Fuori dai luoghi comuni

È vero, è in atto una crisi della democrazia. Ma bisogna intendersi su cosa significhi

C’è una causa crisi ideologica di fondo: il concetto di democrazia è stato identificato non con l'uguaglianza di diritti politici, ma con l’uguaglianza di qualsiasi cosa con qualsiasi cosa. Che vuol dire la dissoluzione di ogni valore e di ogni criterio di giudizio

Politica - di Ulderico Nisticò - 1 Giugno 2025 alle 07:00

È un luogo comune, ormai, e quando una cosa si dice e molti la ripetono, c’è qualcosa di vero; e più di qualcosa, pare: è in atto la crisi della democrazia. Solo che bisogna analizzare il concetto, o diventa un luogo comune senza significato.

Se per democrazia intendiamo il consenso popolare, e anche l’eventuale dissenso, c’è sempre stata in qualsiasi momento della storia; e anche i re più potenti dovettero in qualche modo ottenere una qualsiasi conferma, o, diremmo, certificazione. Esempio: il più autocratico di tutti i sovrani, il Sommo Pontefice Vicario di Cristo in terra, è onnipotente e infallibile, però è anche elettivo. Lo era, con tutti gli incidenti della vicenda storica, anche l’imperatore del Sacro Romano Impero. Lo era il talassocrate doge di Venezia. Persino alcuni sovrani assoluti ed ereditari vennero deposti o uccisi… E accadde a diversi zar.

I sistemi che, in tempi più recenti, si definirono esplicitamente democratici (sinonimo, popolari) hanno mostrato, e mostrano, una palese varietà di istituzioni. Esempio: il presidente Usa, che da quando s’insedia è quasi un sovrano, non viene indicato dal suffragio universale ma dai grandi elettori, i quali potrebbero, ed è accaduto, cambiare idea anche rispetto alle urne. La Francia, senza scordare la monarchia assoluta e i due imperi militari, ha cambiato dal 1789 tre monarchie diciamo costituzionali e cinque repubbliche. In Svizzera le donne votano solo dal 1970; e qualche tempo prima, non votavano nemmeno tutti i maschi, solo i capifamiglia. Eccetera. La Gran Bretagna si regge su un compromesso tra poteri, senza una Costituzione scritta.

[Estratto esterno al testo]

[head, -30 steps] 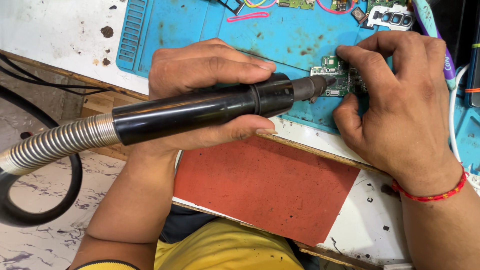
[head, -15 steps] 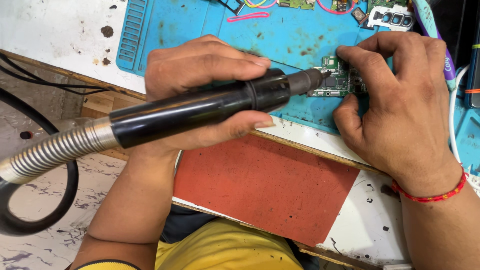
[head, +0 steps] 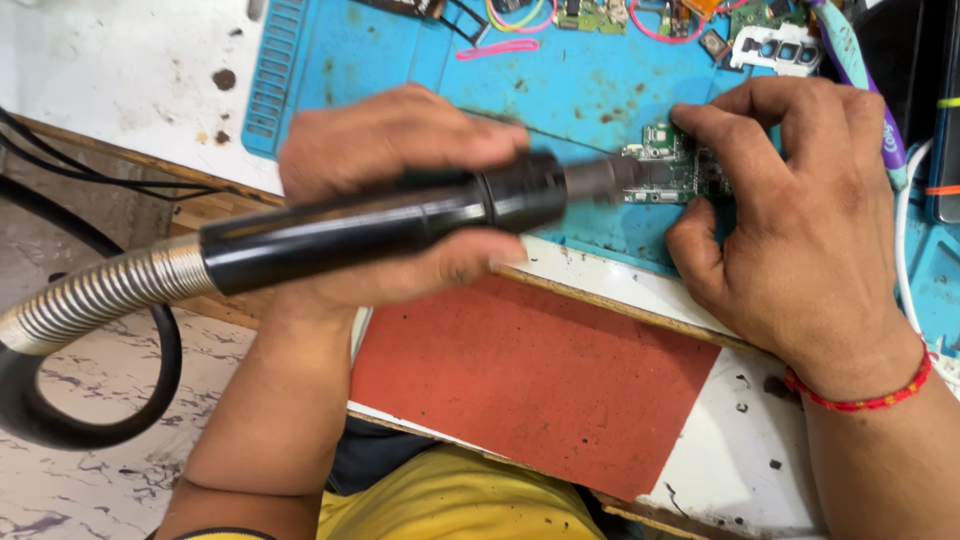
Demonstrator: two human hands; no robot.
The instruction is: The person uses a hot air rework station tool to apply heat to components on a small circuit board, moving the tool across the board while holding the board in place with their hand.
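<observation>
My left hand (head: 400,200) grips a black hot-air handpiece (head: 390,222) with a ribbed metal hose (head: 95,295) trailing to the left. Its metal nozzle (head: 600,180) points right, close over a small green circuit board (head: 668,165) on the blue work mat (head: 400,60). My right hand (head: 790,220) pins that board down with fingertips and thumb. A red thread bracelet (head: 860,395) circles the right wrist.
A red sheet (head: 530,380) lies on the bench's near edge. Small phone parts, a camera frame (head: 775,50) and pink and yellow bands (head: 500,45) lie along the mat's far side. A black cable (head: 120,400) loops over the floor at left. A white cable (head: 905,260) runs at right.
The handpiece has tilted and shifted slightly, its nozzle still hovering over the board. My right hand has stayed on the board.
</observation>
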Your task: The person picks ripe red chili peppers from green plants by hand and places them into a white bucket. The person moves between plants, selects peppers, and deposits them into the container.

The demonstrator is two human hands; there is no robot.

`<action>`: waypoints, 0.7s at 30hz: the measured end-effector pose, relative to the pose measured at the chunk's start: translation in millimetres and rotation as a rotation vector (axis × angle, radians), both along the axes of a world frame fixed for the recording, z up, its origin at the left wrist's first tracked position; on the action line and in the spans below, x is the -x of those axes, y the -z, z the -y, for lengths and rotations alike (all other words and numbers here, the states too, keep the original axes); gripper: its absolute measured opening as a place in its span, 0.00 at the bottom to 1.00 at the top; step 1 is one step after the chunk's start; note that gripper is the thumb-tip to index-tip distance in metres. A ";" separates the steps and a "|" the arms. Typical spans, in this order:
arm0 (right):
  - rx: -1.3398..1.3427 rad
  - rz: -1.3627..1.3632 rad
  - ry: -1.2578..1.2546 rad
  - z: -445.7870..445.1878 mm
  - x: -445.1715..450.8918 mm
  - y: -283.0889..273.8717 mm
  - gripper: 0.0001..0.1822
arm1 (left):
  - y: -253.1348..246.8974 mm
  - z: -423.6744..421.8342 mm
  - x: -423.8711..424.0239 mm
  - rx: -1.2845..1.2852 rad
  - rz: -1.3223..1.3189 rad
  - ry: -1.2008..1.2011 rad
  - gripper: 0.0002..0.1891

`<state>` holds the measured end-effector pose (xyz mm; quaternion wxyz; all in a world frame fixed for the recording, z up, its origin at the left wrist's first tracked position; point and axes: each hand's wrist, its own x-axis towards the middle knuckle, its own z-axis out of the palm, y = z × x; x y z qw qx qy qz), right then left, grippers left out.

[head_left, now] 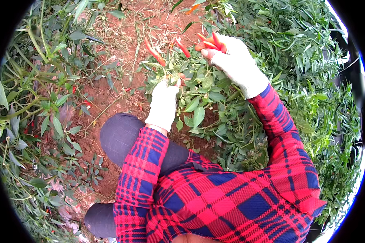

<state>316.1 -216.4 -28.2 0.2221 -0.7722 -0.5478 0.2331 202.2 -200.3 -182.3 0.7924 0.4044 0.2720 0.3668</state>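
My right hand (234, 60), in a white glove with bare fingertips, is shut on several red chili peppers (211, 44) at the upper right of centre. To its lower left, my left hand (164, 101), in a similar glove, grips a leafy chili plant stem (172, 77) near its tip; orange-red fruit shows beside its fingers. Just above that hand, a long red chili (154, 52) stands out among the leaves, and another red chili (182, 47) lies farther right, between the two hands.
Dense chili plants (292, 60) with green fruit fill the right side. More chili plants (57, 100) line the left. Reddish soil (94, 88) with dry grass and fallen red chilies runs between them. My knee (121, 136) in dark trousers is just below my left hand.
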 end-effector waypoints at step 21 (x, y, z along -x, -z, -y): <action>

E veniamo all’Italia. Dal Medioevo al XVIII secolo, la fatal Penisola mostra una vastissima varietà di entità statali, e in esse, di istituzioni: monarchie o principati, repubbliche aristocratiche, repubbliche oligarchiche, comuni a mutevole regime popolare, signorie più o meno legali, tirannidi, potere informale… e le città, anche piccole, si governavano secondo statuti concessi o patteggiati con il potere politico o feudale. Ce n’è una ricchissima raccolta nella sede del senato.

Tra il 1796 e il 1814, giacobini e napoleonidi andavano dicendo di essere democratici e costituzionali, ma il loro regime era sulle baionette. I sovrani restaurati ebbero, senza alcuno sforzo da parte loro, un potere tale che non ne avevano mai detenuto uno dei loro predecessori di diritto divino. Nei fatti, erano brave persone poco capaci. Si cominciarono a chiedere costituzioni, assumendo il modello britannico, o quello che ne sapevano. Sorvoliamo su altri tentativi, per dire dello Statuto Albertino del 1848, che sanciva la divisione dei poteri, e il legislativo veniva eletto (da pochissimi abbienti, ma eletto!), mentre l’esecutivo restava al re: per modo di dire, e subito venne in mano della camera politica; il senato, di nomina regia, era sempre più decorativo.

Il Regno Sardo, poi d’Italia, divenne così una monarchia parlamentare e partitocratica. Il diritto di voto venne poi lentamente esteso fino al suffragio universale maschile del voto del 1913; per le signore, il 1946. La repubblica attuale, in concreto, non si scostò molto dall’Albertino, e si diede istituzioni partitocratiche, estese pure al Senato.

Da allora, molta acqua è passata anche sotto i ponti del Tevere. I partiti del 1946 non esistono più dagli anni Novanta; e con essi sono svanite le ideologie e le passioni politiche; e molti semplicemente non vanno a votare. E, attenti qui e a questo paradosso: rispetto al 1946 sono non diminuite ma aumentate le emarginazioni, perché a quelle economiche, anch’esse relativamente crescenti, si aggiungono (e più forti!) quelle esistenziali e culturali; e, altro paradosso, gli emarginati culturali sono diplomati e laureati, e tuttavia molto all’oscuro e confusi quanto alla politica.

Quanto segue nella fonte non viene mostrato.